Development of a Harmonic Balance Method-Based Numerical Strategy for Blade-Tip/Casing Interactions: Application to NASA Rotor 37

Abstract

In this study, a frequency-domain approach based on the harmonic balance method coupled to a predictor-corrector continuation algorithm is implemented for the qualitative analysis of blade-tip/casing contacts in aircraft engines. Unilateral contact and dry friction are taken into account through a regularized penalty law. To enhance the robustness of the methodology, particular attention is paid to the mitigation of the Gibbs phenomenon. To this end, the employed alternating frequency/time scheme features a Lanczos σ-approximation so that spurious oscillations of the computed nonlinear contact forces become negligible.
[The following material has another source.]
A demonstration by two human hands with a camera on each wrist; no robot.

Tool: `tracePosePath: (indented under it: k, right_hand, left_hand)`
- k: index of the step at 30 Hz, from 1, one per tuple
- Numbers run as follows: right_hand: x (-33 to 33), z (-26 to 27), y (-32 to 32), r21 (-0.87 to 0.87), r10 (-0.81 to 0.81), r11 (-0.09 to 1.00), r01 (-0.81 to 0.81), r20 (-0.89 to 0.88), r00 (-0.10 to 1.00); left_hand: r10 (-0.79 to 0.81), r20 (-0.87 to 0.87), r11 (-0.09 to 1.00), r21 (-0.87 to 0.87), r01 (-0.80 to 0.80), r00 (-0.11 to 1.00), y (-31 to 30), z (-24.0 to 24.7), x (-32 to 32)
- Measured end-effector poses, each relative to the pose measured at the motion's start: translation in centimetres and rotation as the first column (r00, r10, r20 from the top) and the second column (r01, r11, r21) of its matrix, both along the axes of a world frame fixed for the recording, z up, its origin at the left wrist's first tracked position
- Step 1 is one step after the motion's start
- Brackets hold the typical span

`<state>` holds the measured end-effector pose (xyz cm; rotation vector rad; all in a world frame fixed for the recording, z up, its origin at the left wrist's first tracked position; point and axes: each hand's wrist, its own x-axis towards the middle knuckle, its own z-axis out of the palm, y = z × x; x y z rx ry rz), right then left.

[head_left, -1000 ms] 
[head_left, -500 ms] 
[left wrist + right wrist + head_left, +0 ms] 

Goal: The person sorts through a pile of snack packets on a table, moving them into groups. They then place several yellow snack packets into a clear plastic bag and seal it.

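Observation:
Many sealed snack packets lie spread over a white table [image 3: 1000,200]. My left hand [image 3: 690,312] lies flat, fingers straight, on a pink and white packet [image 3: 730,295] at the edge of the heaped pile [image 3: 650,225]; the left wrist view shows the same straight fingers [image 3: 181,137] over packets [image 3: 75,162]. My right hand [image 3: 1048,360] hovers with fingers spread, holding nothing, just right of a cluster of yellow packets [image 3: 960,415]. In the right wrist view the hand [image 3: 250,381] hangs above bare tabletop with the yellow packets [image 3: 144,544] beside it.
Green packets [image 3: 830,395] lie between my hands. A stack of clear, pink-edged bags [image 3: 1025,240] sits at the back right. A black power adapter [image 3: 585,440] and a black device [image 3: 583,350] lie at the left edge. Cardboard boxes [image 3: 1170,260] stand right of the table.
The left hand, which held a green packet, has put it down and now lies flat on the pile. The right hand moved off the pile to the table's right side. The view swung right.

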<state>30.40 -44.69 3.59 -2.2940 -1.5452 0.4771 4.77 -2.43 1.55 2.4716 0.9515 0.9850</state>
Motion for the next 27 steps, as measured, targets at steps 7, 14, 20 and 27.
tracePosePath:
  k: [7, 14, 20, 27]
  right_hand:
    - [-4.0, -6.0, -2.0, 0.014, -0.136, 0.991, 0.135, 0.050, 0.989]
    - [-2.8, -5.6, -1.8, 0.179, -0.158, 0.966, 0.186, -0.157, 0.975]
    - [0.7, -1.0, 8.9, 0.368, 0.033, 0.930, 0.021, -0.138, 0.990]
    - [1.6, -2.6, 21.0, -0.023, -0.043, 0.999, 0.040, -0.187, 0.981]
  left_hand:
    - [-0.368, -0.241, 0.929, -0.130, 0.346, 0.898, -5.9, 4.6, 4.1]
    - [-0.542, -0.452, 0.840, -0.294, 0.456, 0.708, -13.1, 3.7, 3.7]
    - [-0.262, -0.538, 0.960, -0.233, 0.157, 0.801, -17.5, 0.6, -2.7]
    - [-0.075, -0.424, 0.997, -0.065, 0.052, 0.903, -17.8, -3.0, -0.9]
This approach is applied in combination with a model reduction technique on an industrial compressor blade: NASA rotor 37. In order to assess the influence of both the contact law regularization and the Lanczos σ-approximation, obtained results are thoroughly compared to an existing time integration-based numerical strategy relying on a Lagrange multiplier-based approach for contact treatment and that was previously confronted to experimental results. Presented results underline the very good agreement between the proposed methodology and the reference time integration numerical strategy. The proposed developments thus complement existing results on blade-tip/casing contact adding a much needed qualitative understanding of the interaction and an accurate assessment of the contact stiffening phenomenon.